The repository default is CPU lookup (lookup.use_gpu: false). For single-run workflows on CUDA-capable systems, enabling GPU lookup with lookup.use_gpu: true is recommended. In the current pipeline, embeddings are generated first and lookup runs afterward, so Stage A and Stage B do not overlap within the same run.

When processing multiple proteomes on a single GPU-equipped machine, a sequential launcher script is recommended. Running one proteome at a time preserves the same non-overlapping execution model used within a single FANTASIA run and avoids GPU contention between concurrent jobs. This is often the simplest and most reliable strategy for small-to-medium batches of proteomes.

Example:

./scripts/run_sequential_proteomes.sh ../config/prott5_full.yaml /path/to/proteomes /path/to/experiments prott5

The GPU memory required by the lookup stage depends mainly on:

  • the size of the reference embedding matrix
  • the lookup query batch size
  • the embedding dimensionality
  • temporary tensors created during cosine or euclidean distance computation

Because FANTASIA runs embeddings first and lookup afterward, GPU lookup memory requirements do not depend on the embedding step being active within the same run.

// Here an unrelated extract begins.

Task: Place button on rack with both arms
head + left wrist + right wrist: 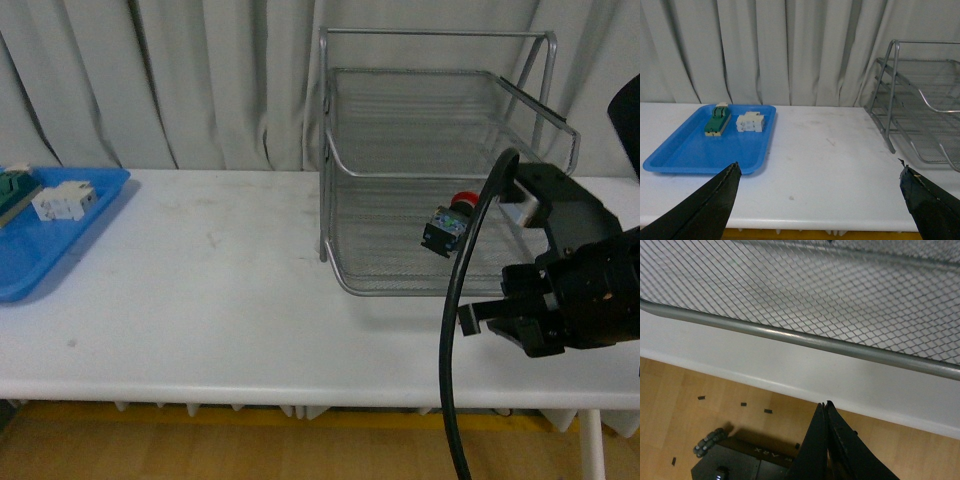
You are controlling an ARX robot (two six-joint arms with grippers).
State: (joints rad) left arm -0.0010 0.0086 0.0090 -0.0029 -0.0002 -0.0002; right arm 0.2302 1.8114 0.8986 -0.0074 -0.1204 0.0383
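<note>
The button (447,226), red cap on a black-and-bluish body, lies tilted on the mesh of the silver rack's (324,150) lowest tier. My right gripper (470,320) is shut and empty, in front of the rack and below the button, near the table's front edge. In the right wrist view its closed fingertips (825,405) hang past the table edge, under the rack's front tube (790,336). My left gripper (819,167) is open and empty, low over the table between the blue tray and the rack (888,100). It does not show in the front view.
A flat blue tray (690,150) at the table's left holds a green terminal block (717,120) and a white component (750,122); it also shows in the front view (40,260). White table (220,300), curtain behind, wooden floor (700,385) below the edge.
</note>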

For a typical single-model Prot-T5 layer-0 lookup on a proteome, the reference matrix may be on the order of 123,977 x 1024, with lookup batches such as 516 x 1024 using float32 tensors. In practice, this fits comfortably on a 24 GB GPU and is generally expected to fit on a 16 GB GPU as well. Actual memory requirements still depend on the selected reference dataset, enabled layers/models, and lookup batch size.

Example Benchmark: CPU vs GPU Lookup

The table below summarizes a lookup-only benchmark on a single proteome using the same precomputed Prot-T5 embeddings and the same reference table. Only the lookup execution device was changed.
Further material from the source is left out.